_Given information_
----

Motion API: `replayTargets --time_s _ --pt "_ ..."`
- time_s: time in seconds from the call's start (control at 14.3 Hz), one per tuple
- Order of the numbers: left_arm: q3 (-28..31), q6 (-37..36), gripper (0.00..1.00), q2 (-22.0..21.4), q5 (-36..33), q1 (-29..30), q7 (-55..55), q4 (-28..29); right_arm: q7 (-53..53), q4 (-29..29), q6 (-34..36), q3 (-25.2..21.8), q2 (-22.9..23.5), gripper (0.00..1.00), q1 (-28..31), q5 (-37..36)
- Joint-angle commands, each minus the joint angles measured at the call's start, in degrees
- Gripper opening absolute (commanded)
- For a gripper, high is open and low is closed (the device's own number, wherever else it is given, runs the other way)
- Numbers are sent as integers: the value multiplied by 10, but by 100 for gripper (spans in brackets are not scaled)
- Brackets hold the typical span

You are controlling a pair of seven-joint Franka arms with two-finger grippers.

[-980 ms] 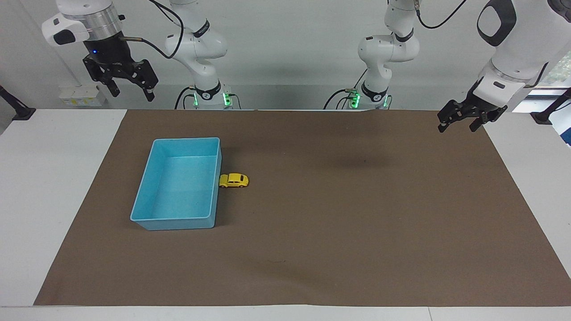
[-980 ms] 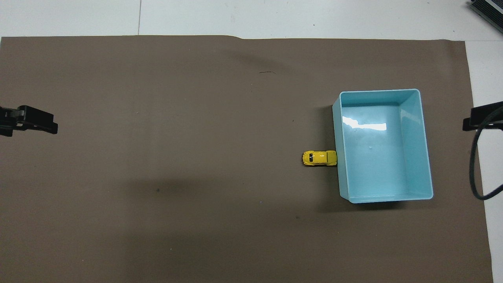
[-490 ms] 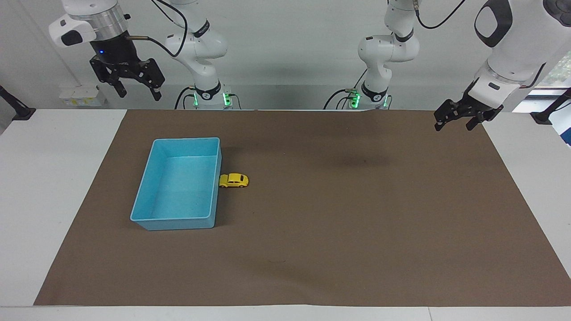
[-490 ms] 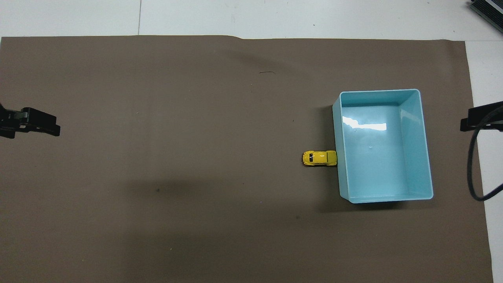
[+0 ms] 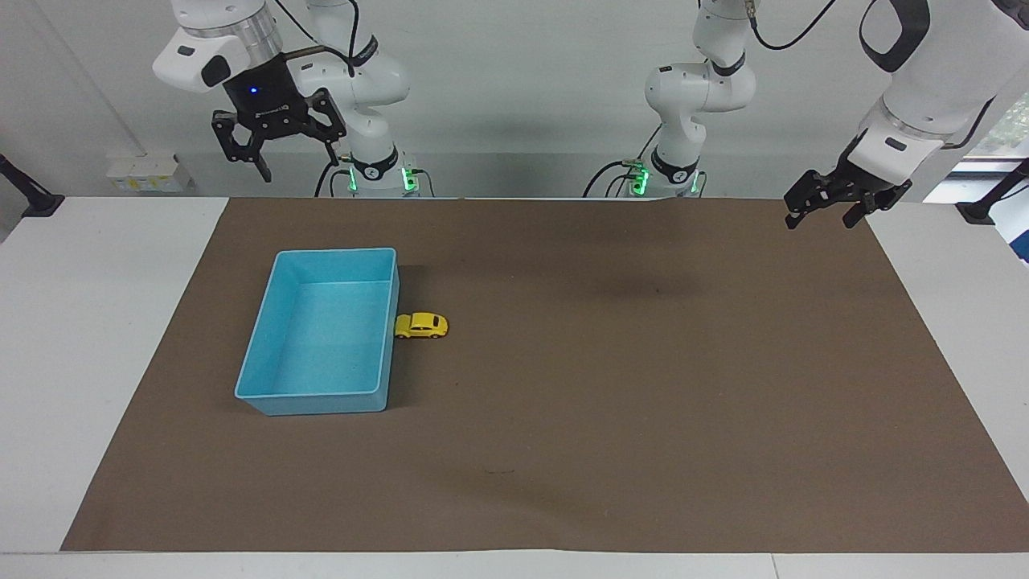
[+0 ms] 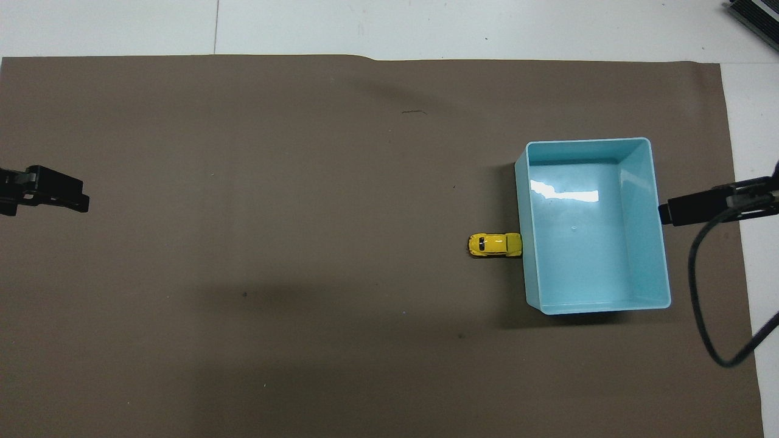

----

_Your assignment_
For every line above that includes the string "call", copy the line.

_Solution for this exercise_
- time_s: time in seconds from the call's start (control at 14.3 Hz), one per tuple
- Joint-angle commands, each minus the joint angles measured at the call's start, in degrees

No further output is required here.